WHAT YOU WILL DO >>
Please show every line in the entries below that includes the word "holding".

AVAILABLE DATA >>
----
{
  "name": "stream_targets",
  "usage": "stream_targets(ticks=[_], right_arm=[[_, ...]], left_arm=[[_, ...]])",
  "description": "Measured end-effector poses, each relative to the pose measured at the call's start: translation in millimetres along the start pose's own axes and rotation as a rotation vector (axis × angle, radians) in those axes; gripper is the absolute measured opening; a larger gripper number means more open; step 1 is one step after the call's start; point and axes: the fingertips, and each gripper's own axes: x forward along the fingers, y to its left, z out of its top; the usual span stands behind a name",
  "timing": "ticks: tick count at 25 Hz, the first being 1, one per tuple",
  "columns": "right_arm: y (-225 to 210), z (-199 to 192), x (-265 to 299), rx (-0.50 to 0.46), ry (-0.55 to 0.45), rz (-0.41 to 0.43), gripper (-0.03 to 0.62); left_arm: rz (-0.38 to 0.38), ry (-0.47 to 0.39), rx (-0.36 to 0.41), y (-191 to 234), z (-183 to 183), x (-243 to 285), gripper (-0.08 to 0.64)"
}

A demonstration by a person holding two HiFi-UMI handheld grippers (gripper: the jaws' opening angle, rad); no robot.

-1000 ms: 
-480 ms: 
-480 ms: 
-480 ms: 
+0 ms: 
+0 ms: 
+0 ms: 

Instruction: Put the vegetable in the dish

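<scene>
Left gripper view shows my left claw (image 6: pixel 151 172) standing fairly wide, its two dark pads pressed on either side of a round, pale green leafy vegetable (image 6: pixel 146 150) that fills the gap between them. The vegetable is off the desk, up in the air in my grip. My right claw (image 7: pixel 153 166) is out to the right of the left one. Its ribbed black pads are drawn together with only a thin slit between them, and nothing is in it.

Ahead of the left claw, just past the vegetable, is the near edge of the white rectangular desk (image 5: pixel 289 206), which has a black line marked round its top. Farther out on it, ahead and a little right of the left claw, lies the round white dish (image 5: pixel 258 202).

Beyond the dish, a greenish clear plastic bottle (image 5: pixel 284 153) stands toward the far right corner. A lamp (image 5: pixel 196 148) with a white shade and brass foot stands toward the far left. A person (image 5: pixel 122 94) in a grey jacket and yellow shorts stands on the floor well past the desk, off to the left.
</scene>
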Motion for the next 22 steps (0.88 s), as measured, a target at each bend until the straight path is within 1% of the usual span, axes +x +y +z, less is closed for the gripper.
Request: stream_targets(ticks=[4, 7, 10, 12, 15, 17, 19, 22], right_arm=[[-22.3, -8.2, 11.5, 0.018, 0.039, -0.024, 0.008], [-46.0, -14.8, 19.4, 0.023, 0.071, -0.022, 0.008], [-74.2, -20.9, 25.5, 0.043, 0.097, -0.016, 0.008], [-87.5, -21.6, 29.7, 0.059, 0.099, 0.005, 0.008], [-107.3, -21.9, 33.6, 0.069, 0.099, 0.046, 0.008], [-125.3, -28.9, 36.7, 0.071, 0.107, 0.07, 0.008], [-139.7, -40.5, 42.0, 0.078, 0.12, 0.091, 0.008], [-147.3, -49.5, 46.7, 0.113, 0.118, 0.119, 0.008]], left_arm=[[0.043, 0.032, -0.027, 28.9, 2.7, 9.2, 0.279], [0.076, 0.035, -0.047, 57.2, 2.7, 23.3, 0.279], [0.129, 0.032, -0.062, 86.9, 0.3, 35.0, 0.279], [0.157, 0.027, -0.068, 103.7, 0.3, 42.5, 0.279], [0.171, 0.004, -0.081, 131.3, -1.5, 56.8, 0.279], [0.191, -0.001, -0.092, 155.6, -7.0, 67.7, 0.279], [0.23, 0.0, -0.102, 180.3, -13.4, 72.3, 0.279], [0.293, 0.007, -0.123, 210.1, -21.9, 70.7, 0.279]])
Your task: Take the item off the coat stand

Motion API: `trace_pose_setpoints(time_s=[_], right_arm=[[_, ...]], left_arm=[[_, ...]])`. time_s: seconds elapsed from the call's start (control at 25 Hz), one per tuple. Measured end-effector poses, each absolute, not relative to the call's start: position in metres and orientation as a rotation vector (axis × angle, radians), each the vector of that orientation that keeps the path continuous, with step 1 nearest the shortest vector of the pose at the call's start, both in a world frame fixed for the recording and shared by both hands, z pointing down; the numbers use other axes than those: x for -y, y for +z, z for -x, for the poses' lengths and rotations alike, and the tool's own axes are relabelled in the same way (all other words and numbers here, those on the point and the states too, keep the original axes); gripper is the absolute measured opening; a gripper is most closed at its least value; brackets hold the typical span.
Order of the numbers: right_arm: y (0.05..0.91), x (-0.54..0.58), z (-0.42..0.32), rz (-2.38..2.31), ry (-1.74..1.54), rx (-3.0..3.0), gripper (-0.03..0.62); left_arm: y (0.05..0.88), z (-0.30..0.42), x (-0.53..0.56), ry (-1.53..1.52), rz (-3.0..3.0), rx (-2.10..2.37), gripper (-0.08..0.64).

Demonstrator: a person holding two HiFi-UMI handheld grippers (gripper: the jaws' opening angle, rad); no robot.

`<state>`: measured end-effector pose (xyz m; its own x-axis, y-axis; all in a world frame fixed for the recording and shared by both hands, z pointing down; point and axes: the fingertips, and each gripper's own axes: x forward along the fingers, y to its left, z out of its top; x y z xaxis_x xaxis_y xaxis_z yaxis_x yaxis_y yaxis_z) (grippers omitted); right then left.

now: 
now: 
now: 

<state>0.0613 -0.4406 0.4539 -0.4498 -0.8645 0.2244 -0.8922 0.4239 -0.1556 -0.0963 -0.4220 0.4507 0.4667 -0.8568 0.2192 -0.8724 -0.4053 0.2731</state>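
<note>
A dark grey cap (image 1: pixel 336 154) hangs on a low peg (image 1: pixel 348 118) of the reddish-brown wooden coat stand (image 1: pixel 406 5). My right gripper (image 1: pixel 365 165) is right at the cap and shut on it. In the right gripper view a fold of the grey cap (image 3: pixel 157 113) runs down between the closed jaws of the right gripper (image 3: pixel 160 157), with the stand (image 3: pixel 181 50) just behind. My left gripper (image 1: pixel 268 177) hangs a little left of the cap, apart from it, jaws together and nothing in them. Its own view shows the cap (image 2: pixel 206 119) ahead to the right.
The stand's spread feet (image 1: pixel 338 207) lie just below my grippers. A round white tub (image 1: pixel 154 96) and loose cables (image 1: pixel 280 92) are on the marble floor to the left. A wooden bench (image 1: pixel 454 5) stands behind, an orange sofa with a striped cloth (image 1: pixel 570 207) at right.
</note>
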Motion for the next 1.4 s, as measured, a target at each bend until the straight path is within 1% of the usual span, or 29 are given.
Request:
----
EXERCISE SOLUTION >>
A demonstration by a person holding two HiFi-UMI handheld grippers (gripper: the jaws' opening angle, rad); no robot.
Demonstrator: a person holding two HiFi-UMI handheld grippers (gripper: the jaws' opening angle, rad); no robot.

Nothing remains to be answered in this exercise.